The Salic, the Ripuarian, Burgundian, and Visigoth laws
came, by degrees, to be disused among the French in the following
manner:
As fiefs became hereditary, and arrire-fiefs extended, many usages
were introduced, to which these laws were no longer applicable. Their
spirit indeed was continued, which was to regulate most disputes by
fines. But as the value of money was, doubtless, subject to change, the
fines were also changed; and we see several charters,
[54]
where the
lords fixed the fines, that were payable in their petty courts. Thus the
spirit of the law was followed, without adhering to the law itself.

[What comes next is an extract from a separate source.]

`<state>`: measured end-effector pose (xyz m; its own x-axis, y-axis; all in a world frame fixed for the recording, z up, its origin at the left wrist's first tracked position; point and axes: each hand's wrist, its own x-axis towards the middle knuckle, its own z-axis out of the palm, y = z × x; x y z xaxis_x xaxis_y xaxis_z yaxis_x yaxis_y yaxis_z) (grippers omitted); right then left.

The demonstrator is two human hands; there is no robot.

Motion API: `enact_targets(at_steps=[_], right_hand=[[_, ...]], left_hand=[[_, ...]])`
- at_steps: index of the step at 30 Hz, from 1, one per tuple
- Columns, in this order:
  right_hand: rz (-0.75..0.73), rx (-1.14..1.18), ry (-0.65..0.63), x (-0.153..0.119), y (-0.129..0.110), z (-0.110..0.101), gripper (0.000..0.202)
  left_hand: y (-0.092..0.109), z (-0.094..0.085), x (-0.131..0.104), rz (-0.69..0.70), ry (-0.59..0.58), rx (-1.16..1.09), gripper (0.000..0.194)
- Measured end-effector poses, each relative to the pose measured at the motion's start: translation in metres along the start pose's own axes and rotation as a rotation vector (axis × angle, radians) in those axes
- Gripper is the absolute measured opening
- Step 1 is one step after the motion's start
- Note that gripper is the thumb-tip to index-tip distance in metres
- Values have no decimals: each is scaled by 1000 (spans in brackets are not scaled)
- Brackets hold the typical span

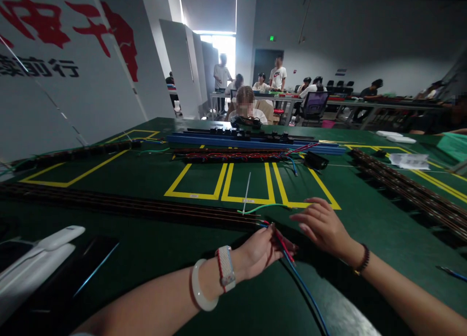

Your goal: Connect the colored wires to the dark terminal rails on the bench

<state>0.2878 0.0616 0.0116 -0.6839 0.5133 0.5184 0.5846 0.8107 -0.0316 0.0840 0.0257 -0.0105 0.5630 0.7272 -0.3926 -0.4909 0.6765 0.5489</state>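
My left hand point(263, 251) is closed around a red wire point(285, 243) and a blue wire point(304, 286) near the right end of a long dark rail point(146, 204). Beyond the hand, the blue wire trails toward the table's near edge. To the right, my right hand point(323, 224) is held over the table with its fingers apart and nothing in them. A green wire point(268, 206) curves out from the rail's end, its tip close to my right fingertips. Beside it a thin white cable tie point(247, 192) sticks up at a slant.
Yellow tape outlines point(193, 196) mark the green table point(164, 273). Farther back lie a wired rail bundle point(233, 155) and blue bars point(219, 140). More dark rails point(404, 190) lie right; a white device point(40, 258) is at near left. A person point(245, 107) sits opposite.
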Motion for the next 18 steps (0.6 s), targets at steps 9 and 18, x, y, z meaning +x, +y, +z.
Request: enact_targets(at_steps=[9,18], right_hand=[[-306,-37,-75,-7,-30,5,30],[273,226,-10,44,-32,11,27]], left_hand=[[-3,-6,5,18,-10,-18,28],[-5,-3,2,74,-51,42,32]])
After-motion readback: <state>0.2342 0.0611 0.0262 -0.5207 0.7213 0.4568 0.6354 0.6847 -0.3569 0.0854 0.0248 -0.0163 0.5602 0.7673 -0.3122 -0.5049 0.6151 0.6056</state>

Besides, as France was divided into a number of petty lordships,
which acknowledged rather a feudal than a political dependence, it was
very difficult for only one law to be authorised. And, indeed, it would
be impossible to see it observed. The custom no longer prevailed of
sending extraordinary officers
[55]
into the provinces to inspect the
administration of justice and political affairs; it appears, even by the
charters, that when new fiefs were established our kings divested
themselves of the right of sending those officers. Thus, when almost
everything had become a fief, these officers could not be employed;
there was no longer a common law because no one could enforce the
observance of it.
The Salic, Burgundian, and Visigoth laws were, therefore, extremely
neglected at the end of the second race; and at the beginning of the
third, they were scarcely ever mentioned.
Under the first and second race, the nation was often assembled;
that is, the lords and bishops; the commons were not yet thought of. In
these assemblies, attempts were made to regulate the clergy, a body
which formed itself, if I may so speak, under the conquerors, and
established its privileges. The laws made in these assemblies are what
we call the Capitularies. Hence four things ensued: the feudal laws were
established and a great part of the church revenues was administered by
those laws; the clergy effected a wider separation, and neglected those
decrees of reformation where they themselves were not the only
reformers;
[56]
a collection was made of the canons of councils and of
the decretals of popes;
[57]
and these the clergy received, as coming
from a purer source. Ever since the erection of the grand fiefs, our
kings, as we have already observed, had no longer any deputies in the
provinces to enforce the observance of their laws; and hence it is that,
under the third race, we find no more mention made of Capitularies.